Troubleshooting FAQ

This section contains various troubleshooting instructions regarding Rok deployment or cleanup.

Rok cleanup is stuck

In this section we describe the reason why Rok cleanup might be stuck and the way to fix it.

Reason

The RokCluster Custom Resource (CR) is protected by the rokclustercleanup.arrikto.com finalizer.

Normally, upon CR deletion, Rok Operator would remove this finalizer allowing the resource to be actually deleted.

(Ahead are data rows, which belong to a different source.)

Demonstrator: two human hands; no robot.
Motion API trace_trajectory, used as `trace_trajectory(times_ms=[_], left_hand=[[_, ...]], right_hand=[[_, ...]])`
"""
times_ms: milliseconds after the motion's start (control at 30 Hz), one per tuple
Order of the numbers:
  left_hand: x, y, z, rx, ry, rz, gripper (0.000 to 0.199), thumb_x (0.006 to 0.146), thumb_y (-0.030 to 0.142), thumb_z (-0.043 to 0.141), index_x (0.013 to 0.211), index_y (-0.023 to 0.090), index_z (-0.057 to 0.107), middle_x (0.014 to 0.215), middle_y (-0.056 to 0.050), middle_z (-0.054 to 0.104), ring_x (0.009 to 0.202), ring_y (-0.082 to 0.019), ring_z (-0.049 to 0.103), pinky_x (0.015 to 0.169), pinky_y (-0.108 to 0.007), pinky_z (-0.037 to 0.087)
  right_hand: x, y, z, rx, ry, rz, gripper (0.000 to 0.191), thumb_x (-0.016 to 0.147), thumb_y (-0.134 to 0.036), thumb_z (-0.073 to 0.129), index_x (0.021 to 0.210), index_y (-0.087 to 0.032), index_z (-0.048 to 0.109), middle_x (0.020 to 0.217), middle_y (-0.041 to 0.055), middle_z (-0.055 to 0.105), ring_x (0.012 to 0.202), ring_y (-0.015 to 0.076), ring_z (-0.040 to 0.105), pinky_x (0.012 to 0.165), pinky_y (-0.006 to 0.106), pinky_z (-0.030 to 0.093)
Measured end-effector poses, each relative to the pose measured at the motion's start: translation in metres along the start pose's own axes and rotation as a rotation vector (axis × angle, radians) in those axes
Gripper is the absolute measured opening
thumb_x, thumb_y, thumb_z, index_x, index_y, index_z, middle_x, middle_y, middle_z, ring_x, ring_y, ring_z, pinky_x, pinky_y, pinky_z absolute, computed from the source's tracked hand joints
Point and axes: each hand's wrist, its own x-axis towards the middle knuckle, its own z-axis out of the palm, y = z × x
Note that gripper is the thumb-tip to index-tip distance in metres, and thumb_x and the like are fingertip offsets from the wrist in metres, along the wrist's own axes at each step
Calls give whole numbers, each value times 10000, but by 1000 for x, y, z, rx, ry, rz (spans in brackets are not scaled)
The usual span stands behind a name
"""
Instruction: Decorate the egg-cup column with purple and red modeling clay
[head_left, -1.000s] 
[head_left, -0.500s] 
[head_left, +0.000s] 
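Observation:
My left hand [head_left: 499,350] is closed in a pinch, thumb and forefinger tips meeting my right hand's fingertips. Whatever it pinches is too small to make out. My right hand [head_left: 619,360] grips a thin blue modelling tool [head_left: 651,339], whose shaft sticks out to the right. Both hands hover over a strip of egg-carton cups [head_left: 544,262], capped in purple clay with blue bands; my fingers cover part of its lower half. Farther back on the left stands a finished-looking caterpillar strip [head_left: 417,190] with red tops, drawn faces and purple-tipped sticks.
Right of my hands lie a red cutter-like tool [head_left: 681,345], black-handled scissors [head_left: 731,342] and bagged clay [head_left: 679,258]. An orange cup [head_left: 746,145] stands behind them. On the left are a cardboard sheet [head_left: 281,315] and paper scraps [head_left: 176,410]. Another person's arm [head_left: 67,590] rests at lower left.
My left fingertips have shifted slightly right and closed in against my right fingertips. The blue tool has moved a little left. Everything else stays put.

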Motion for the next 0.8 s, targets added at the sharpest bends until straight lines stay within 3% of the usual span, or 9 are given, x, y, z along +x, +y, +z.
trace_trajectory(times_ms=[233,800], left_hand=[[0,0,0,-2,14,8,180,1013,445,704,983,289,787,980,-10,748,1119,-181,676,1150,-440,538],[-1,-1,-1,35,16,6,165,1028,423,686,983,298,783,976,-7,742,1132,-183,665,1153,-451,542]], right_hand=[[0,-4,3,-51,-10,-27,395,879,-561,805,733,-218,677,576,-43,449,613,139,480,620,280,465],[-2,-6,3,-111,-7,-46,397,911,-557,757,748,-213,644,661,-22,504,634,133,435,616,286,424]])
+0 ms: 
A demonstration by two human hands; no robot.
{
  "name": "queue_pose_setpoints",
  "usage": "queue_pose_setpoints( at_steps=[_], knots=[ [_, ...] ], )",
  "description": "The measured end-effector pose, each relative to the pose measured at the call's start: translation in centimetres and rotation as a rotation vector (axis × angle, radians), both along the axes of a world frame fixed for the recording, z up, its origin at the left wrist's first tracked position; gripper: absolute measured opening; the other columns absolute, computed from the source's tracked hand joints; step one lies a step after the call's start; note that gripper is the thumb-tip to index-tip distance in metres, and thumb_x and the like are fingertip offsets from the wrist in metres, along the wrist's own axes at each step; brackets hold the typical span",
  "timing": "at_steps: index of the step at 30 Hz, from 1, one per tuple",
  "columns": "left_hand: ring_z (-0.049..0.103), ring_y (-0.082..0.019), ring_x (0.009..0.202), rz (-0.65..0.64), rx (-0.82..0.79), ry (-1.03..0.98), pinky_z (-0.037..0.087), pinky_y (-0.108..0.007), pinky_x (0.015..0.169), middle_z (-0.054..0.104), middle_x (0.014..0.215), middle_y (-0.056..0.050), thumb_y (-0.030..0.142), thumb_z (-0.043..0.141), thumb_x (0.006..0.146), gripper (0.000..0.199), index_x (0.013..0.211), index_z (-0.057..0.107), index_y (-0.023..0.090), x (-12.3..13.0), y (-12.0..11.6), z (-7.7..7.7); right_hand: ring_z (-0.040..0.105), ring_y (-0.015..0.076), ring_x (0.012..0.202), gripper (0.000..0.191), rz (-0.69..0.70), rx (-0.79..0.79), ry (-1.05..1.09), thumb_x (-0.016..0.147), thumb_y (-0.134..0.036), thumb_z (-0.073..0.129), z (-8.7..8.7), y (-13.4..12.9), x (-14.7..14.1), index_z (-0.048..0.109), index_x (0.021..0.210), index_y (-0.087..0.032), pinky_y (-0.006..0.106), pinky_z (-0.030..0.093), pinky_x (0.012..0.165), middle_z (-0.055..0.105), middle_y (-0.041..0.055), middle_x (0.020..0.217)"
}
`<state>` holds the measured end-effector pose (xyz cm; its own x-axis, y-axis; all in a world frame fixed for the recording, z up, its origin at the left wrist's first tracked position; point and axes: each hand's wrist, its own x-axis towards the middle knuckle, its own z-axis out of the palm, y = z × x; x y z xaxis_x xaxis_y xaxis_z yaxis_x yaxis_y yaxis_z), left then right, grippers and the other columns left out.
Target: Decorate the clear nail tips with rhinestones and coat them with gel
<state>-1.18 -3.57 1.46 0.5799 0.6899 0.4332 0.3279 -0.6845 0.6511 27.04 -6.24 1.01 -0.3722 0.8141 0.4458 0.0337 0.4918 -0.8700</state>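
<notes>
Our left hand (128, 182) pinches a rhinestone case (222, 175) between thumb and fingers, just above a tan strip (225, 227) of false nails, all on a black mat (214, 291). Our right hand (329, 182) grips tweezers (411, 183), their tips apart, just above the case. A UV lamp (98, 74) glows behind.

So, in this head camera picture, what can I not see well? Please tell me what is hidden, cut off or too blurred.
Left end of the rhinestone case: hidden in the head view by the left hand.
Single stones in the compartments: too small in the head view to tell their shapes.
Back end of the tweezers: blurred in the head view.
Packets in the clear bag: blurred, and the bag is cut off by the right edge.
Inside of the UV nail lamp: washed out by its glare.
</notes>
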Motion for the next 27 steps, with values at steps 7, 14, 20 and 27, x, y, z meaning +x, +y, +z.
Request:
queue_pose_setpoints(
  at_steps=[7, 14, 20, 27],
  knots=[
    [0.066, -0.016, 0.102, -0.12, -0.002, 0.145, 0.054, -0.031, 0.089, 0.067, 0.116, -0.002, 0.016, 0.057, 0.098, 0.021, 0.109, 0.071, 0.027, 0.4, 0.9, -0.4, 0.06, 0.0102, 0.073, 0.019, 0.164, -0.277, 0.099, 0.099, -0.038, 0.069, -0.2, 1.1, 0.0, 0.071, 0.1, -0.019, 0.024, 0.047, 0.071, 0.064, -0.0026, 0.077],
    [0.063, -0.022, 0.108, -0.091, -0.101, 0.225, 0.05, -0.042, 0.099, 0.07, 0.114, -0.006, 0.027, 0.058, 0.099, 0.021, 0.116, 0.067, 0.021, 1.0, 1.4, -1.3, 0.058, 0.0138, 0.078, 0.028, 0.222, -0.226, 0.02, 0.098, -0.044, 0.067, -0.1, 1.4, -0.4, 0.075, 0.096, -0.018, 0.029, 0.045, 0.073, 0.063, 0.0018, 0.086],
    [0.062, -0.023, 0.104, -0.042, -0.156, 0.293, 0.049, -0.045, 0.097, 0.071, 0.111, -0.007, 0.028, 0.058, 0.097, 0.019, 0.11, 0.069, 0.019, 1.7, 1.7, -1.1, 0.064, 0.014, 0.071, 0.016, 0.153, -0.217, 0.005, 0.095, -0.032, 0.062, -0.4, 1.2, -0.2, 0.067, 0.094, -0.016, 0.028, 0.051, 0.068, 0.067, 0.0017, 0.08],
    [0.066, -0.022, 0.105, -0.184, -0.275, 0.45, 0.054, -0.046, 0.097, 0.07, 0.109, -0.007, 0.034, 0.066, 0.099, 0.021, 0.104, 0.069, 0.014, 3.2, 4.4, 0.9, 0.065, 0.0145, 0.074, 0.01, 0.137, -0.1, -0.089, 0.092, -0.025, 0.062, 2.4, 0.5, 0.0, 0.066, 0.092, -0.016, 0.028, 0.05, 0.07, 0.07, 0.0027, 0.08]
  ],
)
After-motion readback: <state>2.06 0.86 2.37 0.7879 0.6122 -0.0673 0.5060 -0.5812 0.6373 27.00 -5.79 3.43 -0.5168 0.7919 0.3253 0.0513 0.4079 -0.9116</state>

However, if Rok Operator is not running when the RokCluster is marked for deletion the rokclustercleanup.arrikto.com finalizer will remain on the CR and its deletion will block indefinitely. In addition, any attempt to delete the rok namespace (where the RokCluster CR lives by default) will not succeed, since Kubernetes needs to ensure that all resources that exist in a namespace are deleted before deleting the namespace itself.

Workaround

In order to unblock from this situation you can manually remove the rokclustercleanup.arrikto.com finalizer from the RokCluster CR using kubectl:

$ kubectl edit rokcluster -n rok rok
apiVersion: crd.arrikto.com/v1alpha1 kind: RokCluster metadata: ... deletionTimestamp: "2020-06-25T07:10:47Z" finalizers: - rokclustercleanup.arrikto.com # <-- Remove this line. ...

Kubeflow cleanup is stuck

In this section we describe the reason why Kubeflow might be stuck and the way to fix it.

Reason

It may occur that user namespaces, kubeflow-XXX, are stuck in a Terminating phase. If that is the case, you should list all resources in the namespace to see what does not get deleted:

$ kubectl api-resources --verbs=list --namespaced -o name | \ > xargs -n1 kubectl get --show-kind --ignore-not-found -n kubeflow-XXX

If you find Katib Trial Custom Resources, it is because they are protected by the clean-metrics-in-db finalizer.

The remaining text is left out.